» **EXERCISE AIM**: Please transcribe exactly, and only, the lines of the data below between the line holding "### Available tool" and the line holding "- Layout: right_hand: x", inclusive.

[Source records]
§

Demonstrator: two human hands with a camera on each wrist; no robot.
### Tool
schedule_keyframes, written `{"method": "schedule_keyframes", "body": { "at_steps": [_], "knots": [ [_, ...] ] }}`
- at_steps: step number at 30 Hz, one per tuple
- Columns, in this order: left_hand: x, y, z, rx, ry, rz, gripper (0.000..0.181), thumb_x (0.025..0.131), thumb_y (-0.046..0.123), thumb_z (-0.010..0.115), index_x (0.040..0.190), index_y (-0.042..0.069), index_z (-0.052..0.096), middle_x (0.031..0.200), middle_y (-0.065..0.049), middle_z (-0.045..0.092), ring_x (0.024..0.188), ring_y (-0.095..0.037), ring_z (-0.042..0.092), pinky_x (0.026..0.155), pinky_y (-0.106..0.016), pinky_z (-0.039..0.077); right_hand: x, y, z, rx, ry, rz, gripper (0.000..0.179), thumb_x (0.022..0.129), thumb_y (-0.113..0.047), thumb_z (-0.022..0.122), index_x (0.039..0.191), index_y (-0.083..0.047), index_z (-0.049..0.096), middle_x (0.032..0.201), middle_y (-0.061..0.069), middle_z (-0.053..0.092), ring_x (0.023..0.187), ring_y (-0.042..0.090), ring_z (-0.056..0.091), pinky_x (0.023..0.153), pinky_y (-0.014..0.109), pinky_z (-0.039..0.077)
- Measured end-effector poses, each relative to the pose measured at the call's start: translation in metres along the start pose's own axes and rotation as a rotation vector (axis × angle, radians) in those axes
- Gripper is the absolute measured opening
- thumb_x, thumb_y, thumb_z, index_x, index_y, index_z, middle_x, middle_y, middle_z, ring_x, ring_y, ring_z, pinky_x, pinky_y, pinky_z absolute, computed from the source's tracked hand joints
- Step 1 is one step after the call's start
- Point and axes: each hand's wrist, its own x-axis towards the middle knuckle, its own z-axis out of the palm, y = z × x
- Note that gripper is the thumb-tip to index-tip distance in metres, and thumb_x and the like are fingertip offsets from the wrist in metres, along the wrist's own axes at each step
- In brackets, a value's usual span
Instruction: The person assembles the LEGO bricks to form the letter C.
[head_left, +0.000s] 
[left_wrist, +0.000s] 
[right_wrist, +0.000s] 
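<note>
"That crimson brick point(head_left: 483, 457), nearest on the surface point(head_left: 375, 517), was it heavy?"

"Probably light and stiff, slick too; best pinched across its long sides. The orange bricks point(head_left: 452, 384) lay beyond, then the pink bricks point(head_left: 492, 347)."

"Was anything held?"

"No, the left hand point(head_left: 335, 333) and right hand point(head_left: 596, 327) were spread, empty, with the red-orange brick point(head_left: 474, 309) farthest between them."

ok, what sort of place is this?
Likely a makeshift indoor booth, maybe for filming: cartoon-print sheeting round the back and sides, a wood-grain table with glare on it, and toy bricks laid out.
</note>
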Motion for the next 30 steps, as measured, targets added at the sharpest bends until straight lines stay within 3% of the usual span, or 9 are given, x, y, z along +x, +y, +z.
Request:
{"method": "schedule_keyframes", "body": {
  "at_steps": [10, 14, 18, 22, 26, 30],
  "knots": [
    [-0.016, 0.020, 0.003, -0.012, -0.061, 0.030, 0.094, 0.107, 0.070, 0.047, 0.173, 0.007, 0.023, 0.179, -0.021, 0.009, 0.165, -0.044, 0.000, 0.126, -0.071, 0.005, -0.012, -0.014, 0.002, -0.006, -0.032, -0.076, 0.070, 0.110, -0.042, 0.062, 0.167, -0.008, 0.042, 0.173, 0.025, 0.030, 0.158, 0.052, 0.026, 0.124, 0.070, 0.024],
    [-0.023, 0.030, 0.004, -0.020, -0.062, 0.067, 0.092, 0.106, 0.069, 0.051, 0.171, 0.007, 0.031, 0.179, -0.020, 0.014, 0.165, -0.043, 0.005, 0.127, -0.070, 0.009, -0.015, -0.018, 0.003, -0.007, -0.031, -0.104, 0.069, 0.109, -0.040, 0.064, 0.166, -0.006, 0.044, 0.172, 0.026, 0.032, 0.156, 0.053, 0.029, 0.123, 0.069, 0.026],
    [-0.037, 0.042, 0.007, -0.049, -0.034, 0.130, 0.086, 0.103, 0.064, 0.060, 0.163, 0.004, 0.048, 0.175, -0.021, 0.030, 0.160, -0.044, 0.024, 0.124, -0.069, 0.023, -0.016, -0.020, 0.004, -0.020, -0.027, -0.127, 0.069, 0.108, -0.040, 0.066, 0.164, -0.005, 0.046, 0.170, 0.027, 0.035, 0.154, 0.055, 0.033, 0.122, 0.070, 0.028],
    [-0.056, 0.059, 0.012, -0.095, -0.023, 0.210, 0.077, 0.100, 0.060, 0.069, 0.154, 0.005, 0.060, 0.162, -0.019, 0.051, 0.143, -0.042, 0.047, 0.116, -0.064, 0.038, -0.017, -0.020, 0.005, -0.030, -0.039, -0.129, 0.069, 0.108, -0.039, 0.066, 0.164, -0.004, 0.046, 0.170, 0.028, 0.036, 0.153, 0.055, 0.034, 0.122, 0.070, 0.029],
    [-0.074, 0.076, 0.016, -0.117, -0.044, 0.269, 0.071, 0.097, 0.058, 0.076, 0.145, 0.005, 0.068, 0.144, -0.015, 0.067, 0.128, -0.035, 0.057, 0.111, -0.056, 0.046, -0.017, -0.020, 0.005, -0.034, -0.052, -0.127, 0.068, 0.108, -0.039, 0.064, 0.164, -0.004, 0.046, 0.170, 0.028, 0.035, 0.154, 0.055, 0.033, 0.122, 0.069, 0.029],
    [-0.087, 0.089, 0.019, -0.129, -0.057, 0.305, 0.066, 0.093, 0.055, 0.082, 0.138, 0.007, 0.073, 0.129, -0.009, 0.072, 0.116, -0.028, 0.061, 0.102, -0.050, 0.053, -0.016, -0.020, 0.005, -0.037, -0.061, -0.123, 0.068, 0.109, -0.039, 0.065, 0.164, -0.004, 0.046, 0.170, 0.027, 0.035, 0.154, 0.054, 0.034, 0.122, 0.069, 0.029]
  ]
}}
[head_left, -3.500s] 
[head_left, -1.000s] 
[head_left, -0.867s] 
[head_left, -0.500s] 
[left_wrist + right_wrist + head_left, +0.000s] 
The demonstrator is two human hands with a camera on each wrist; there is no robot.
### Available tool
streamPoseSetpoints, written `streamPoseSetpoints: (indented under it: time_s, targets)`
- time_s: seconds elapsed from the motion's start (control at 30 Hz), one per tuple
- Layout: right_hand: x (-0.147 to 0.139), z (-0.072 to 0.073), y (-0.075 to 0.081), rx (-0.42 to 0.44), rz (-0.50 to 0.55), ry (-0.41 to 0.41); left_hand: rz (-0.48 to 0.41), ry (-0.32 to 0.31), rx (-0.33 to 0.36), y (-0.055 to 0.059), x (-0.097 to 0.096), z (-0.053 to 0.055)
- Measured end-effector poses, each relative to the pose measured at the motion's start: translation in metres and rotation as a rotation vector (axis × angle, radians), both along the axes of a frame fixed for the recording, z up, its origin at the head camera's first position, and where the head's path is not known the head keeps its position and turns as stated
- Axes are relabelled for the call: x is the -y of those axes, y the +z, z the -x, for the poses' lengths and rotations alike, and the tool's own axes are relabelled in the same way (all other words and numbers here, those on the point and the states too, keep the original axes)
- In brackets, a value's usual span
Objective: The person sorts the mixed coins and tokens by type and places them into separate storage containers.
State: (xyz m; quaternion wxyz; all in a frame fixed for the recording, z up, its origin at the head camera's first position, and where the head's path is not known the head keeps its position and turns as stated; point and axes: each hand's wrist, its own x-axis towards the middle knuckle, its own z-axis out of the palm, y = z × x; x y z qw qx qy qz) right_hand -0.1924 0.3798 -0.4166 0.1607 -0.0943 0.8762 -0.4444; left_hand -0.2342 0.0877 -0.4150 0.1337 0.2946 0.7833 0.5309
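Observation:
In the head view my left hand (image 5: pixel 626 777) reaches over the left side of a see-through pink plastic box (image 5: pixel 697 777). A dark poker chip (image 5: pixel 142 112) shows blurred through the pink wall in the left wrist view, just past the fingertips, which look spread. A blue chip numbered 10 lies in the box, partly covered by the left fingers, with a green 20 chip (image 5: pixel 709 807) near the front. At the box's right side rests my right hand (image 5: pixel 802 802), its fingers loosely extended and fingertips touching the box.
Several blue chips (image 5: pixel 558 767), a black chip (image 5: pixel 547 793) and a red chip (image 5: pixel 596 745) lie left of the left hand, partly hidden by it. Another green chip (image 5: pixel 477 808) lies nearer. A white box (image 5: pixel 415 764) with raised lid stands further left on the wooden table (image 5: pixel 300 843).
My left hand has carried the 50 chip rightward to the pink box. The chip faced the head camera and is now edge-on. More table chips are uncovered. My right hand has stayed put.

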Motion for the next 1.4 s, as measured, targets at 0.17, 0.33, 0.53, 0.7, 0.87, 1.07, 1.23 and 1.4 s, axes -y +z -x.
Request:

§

» **YOUR RESPONSE**:
### Available tool
streamPoseSetpoints, written `streamPoseSetpoints: (indented under it: time_s, targets)`
- time_s: seconds elapsed from the motion's start (control at 30 Hz), one per tuple
- Layout: right_hand: x (-0.147 to 0.139), z (-0.072 to 0.073), y (-0.075 to 0.081), rx (-0.42 to 0.44), rz (-0.50 to 0.55), ry (-0.41 to 0.41); left_hand: rz (-0.48 to 0.41), ry (-0.32 to 0.31), rx (-0.33 to 0.36), y (-0.055 to 0.059), x (-0.097 to 0.096), z (-0.053 to 0.055)

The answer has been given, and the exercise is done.